Hi all, this is the third part of this little series about STRIDE threat modeling on Kubernetes. Previously we talked about Tampering; today we talk about Repudiation.

Repudiation is the ability to cast doubt on something that happened. What typically happens is that the attacker aims to deny the authorship of his actions.

Generally the opposite and thus the desired goal is prooving:

  • What
  • When
  • Where
  • Why
  • Who
  • How

on certain actions. Non-repudiation refers to a situation where a statement’s author cannot successfully dispute its authorship and involves associating actions or changes with a unique individual.

So, we can mitigate the risks by enabling auditing on the Kubernetes components and gain visibility on actions performed by individual users, administrators or components of the system.

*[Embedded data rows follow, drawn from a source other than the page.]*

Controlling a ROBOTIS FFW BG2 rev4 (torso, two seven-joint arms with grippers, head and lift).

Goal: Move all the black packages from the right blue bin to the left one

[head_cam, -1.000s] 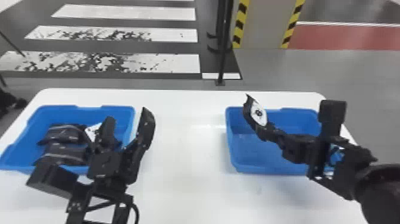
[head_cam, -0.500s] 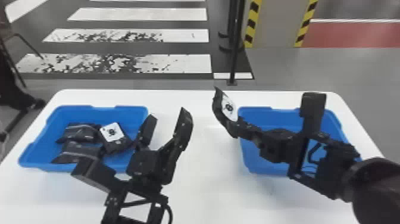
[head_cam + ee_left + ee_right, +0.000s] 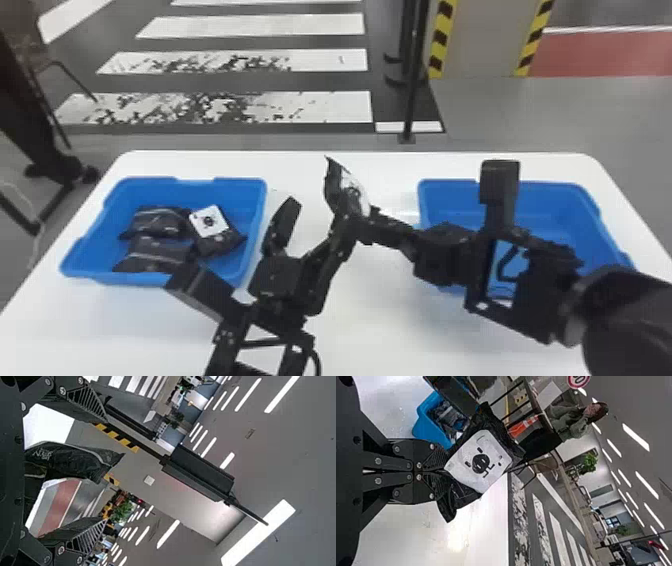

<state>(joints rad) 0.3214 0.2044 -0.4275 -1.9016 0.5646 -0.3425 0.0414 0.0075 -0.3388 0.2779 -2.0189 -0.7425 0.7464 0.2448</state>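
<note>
Okay so the right black fingers have the white-labelled black package pinched, midway between the white surface's side edges, poking toward the spread left black fingers, the pair nearer the left blue plastic bin, probably a handoff

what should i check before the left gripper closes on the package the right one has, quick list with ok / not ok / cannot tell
1. Right gripper shut on the black package: ok.
2. Left gripper open to receive it: ok, fingers well apart.
3. Package deep enough between the left fingers: cannot tell; the left wrist view shows it across the gap, but depth is unclear.
4. Package over the left bin: not ok, it is held over the table between the bins.
5. Room in the left bin: ok, bare floor shows beside the three packages.
6. Right bin emptied: cannot tell, the right arm hides part.
</note>
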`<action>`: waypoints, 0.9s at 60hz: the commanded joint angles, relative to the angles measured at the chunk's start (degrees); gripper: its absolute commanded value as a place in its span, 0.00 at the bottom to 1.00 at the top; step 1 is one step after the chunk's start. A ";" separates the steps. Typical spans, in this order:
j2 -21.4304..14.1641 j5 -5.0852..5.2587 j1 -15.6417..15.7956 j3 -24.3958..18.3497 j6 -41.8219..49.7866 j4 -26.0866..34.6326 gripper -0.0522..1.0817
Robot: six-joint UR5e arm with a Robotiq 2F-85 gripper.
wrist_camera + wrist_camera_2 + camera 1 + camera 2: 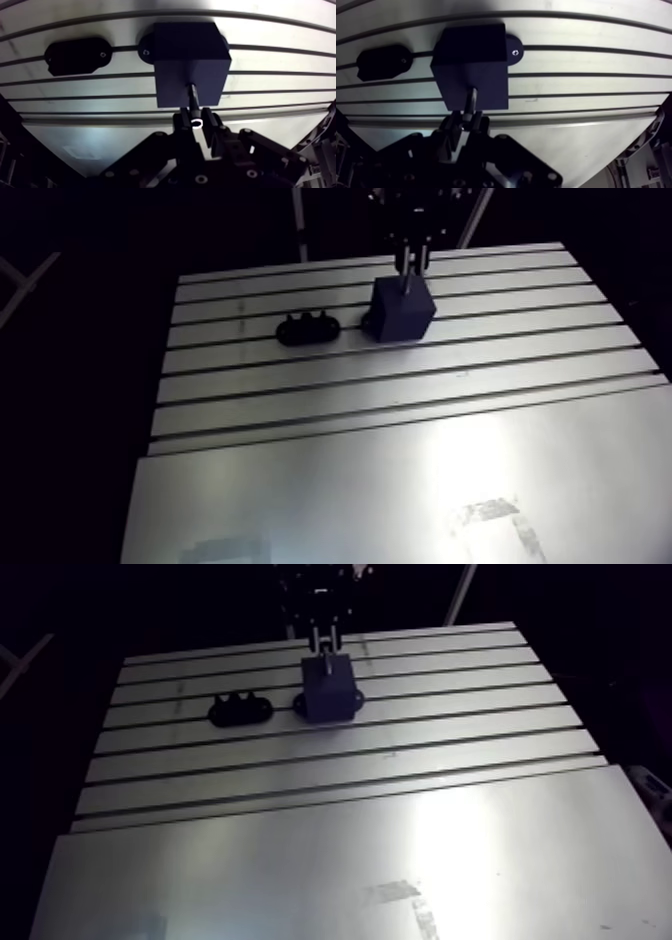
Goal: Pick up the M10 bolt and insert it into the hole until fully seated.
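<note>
One bolt (192, 97) clamped in hand (196, 120), tip at dark block's (190, 55) top

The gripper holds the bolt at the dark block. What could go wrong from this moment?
1. The bolt reaches the top of the block and its tip hides the hole, so alignment cannot be checked; if it is off-centre, it may jam instead of seating.
2. The gripper clamps only the head end, so the shaft might pivot or slip when pushed down.

Fingers (182, 122) clamped close together; pointing straight down.
</note>
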 commanded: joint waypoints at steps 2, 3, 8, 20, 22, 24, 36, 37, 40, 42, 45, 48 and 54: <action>0.05 0.00 0.01 0.08 -0.02 -0.02 1.00; 0.05 0.00 0.01 0.08 -0.02 -0.02 1.00; 0.05 0.00 -0.16 0.18 -0.02 -0.11 1.00; 0.05 0.00 -0.25 0.26 -0.02 -0.11 1.00; 0.05 0.00 -0.25 0.27 -0.02 -0.11 1.00; 0.05 0.00 -0.25 0.34 -0.02 -0.11 1.00; 0.05 0.00 -0.25 0.44 -0.01 -0.19 1.00; 0.05 0.00 -0.25 0.44 -0.02 -0.20 1.00; 0.05 0.00 -0.25 0.44 -0.02 -0.20 1.00; 0.05 0.00 -0.25 0.52 -0.02 -0.20 1.00; 0.05 0.00 -0.25 0.53 -0.02 -0.20 1.00; 0.05 0.07 -0.25 0.62 -0.02 -0.20 1.00; 0.05 0.09 -0.25 0.62 -0.02 -0.20 1.00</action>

Let’s split out the components into two categories:

  • Kubernetes components
  • Underline components

Kubernetes components

API Server

As the focal point to the API and the front end of the control plane, kube-apiserver performs auditing on the requests and for each of them, it generates an event.

Each event is then pre-processed according to a policy and then written to a backend.

The policy determines what’s recorded and the backend persists the records, which can be log files or webhooks.

Each request can be recorded with an associated stage, which are:

  • RequestReceived - The stage for events generated as soon as the audit handler receives the request, and before it is delegated down the handler chain.
  • ResponseStarted - Once the response headers are sent, but before the response body is sent. This stage is only generated for long-running requests (e.g. watch).
  • ResponseComplete - The response body has been completed and no more bytes will be sent. Panic - Events generated when a panic occurred.

Audit Policy

When an event is processed, it’s compared against the list of rules of the Audit Policy in order. The first matching rule sets the audit level of the event.

In order to enable a policy, you can pass the policy file to the kube-apiserver command using the - audit-policy-file flag.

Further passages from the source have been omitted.